DIRECTIONS FOR THIS TASK
Look through the material below and copy exactly the lines from the line with "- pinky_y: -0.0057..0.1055" to the line with "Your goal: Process", those two lines included.

INFORMATION SUPPLIED
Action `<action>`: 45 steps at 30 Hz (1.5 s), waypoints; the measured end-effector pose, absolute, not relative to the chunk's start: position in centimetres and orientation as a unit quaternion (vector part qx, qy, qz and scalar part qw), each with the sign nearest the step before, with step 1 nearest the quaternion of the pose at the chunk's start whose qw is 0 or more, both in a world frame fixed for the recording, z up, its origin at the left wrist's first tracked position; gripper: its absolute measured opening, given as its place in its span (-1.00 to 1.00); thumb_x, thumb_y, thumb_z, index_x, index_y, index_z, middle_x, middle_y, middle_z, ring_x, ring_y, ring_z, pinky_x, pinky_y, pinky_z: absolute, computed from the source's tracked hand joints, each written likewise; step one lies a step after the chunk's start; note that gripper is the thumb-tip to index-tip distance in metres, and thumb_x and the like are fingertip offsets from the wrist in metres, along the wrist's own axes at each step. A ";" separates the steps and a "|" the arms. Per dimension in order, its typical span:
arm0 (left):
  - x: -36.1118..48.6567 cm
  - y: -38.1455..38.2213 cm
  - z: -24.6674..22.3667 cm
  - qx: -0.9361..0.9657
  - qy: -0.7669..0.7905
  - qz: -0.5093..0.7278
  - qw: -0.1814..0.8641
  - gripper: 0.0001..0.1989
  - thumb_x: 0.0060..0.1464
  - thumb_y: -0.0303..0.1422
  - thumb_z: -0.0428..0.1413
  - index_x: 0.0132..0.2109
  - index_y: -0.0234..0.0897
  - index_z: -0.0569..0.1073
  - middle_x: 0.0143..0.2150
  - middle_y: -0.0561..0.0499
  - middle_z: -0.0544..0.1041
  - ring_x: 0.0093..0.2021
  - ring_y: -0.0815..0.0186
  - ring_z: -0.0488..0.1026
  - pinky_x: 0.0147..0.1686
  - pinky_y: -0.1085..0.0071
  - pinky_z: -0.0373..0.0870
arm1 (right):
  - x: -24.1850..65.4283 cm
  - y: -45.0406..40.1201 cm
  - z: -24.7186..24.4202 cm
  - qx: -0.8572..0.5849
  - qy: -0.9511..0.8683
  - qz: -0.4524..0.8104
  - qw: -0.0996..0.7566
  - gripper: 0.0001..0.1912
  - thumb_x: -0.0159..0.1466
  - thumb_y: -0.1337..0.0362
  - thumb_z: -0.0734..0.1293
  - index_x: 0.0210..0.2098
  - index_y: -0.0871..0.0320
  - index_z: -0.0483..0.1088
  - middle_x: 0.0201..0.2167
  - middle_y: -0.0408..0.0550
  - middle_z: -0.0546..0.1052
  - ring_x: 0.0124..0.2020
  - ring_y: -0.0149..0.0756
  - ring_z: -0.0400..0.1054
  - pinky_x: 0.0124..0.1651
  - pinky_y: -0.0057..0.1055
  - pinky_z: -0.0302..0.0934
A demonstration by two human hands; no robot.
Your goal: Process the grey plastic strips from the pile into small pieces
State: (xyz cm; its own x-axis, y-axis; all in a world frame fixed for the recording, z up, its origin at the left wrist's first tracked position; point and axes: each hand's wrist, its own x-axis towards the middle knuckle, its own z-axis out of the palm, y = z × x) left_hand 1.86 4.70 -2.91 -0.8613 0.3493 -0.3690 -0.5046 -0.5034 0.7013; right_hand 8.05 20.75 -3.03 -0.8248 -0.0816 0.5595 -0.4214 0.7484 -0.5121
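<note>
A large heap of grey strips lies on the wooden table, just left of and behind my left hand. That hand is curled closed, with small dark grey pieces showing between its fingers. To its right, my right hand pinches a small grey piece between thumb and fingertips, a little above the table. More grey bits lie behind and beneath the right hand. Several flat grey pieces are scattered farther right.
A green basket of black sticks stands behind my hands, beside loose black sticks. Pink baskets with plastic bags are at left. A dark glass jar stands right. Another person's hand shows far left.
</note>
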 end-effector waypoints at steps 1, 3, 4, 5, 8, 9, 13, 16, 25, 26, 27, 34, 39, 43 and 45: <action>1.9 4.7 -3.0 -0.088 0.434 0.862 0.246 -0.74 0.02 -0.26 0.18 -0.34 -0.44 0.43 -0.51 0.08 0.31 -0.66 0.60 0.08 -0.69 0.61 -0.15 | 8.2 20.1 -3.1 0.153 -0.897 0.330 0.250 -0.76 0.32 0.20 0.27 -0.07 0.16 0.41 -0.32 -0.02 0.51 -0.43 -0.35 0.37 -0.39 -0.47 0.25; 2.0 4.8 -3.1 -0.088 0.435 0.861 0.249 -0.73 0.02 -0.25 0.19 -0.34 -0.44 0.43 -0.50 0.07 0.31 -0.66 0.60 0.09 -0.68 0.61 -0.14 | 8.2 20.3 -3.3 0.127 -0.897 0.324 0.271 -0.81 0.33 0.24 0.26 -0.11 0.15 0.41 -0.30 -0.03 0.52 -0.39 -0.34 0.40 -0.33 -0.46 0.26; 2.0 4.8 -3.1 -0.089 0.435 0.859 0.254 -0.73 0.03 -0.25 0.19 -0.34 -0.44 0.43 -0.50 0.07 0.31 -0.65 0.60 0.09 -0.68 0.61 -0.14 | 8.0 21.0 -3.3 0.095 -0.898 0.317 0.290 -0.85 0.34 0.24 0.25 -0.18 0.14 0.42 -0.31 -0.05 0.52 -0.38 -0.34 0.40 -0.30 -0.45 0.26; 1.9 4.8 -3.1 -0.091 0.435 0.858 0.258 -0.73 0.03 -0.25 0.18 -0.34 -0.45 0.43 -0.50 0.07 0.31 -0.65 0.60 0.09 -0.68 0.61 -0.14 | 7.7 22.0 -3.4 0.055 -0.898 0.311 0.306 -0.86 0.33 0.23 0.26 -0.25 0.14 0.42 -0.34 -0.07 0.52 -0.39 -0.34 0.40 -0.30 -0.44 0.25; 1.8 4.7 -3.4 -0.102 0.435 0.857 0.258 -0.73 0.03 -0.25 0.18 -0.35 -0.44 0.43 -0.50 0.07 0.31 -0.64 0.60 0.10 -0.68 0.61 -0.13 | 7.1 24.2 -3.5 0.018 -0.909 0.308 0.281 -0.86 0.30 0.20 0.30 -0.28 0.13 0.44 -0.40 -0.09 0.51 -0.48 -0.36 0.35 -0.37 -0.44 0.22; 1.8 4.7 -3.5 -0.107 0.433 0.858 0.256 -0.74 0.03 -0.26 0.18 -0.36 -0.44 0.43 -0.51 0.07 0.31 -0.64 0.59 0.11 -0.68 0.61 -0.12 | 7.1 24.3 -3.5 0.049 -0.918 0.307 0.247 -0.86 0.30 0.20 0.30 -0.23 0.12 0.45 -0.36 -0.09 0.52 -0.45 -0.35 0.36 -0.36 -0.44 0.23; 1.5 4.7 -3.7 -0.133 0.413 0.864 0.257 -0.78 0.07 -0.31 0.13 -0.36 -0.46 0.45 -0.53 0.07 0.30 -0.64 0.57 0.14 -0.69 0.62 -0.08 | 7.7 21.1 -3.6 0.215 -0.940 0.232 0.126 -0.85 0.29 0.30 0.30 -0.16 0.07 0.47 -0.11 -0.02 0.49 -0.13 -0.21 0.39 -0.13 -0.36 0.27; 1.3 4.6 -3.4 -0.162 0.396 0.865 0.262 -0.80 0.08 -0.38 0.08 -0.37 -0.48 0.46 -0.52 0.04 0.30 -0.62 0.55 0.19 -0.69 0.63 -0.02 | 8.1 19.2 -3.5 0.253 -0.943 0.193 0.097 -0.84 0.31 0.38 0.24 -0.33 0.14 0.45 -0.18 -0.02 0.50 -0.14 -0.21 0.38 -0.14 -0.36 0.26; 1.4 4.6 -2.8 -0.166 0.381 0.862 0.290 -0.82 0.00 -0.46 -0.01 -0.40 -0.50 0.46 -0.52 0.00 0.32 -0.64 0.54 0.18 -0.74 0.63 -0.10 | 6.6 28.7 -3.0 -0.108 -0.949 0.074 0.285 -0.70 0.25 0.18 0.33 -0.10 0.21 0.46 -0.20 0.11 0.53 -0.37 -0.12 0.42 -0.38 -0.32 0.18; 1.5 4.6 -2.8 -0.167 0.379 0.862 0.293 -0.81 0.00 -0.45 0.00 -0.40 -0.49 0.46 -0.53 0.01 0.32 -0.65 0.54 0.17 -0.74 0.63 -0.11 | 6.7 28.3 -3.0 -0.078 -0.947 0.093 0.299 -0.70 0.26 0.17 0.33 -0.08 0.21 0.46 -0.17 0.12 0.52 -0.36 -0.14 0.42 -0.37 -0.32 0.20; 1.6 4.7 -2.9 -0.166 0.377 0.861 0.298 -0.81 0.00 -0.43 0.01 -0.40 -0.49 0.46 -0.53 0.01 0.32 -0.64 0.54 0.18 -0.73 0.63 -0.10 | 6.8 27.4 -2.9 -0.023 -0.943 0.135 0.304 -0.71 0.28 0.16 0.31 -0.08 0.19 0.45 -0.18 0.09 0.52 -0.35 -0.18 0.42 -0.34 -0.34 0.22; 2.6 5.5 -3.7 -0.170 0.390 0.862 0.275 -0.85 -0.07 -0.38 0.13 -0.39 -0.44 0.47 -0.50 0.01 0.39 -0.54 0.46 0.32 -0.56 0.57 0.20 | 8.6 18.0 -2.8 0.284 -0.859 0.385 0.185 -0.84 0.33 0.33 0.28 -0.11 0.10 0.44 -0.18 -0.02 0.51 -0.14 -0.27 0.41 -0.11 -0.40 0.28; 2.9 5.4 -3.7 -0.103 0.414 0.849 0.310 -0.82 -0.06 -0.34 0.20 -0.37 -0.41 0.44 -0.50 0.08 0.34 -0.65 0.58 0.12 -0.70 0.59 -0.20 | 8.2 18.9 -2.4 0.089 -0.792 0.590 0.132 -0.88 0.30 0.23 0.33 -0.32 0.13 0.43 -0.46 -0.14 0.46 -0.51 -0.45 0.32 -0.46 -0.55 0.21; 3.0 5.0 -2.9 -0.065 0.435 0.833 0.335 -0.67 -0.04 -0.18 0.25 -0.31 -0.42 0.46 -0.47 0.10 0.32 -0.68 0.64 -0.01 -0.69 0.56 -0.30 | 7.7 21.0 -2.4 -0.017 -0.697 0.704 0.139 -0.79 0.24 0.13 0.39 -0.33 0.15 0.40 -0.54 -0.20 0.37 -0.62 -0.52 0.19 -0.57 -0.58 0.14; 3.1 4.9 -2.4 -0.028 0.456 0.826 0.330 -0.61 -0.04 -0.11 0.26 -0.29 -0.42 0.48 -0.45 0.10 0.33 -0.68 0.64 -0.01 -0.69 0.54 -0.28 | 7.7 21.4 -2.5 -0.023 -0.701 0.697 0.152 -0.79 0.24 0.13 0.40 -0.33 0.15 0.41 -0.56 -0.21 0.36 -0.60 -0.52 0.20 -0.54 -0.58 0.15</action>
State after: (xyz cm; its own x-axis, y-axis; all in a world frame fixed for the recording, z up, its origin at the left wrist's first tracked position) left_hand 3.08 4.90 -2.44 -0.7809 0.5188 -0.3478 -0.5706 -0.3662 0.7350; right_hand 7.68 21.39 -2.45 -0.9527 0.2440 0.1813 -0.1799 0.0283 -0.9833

EXERCISE RESULT
  - pinky_y: -0.0057..0.1055
  - pinky_z: -0.0302..0.0934
A demonstration by two human hands; no robot.
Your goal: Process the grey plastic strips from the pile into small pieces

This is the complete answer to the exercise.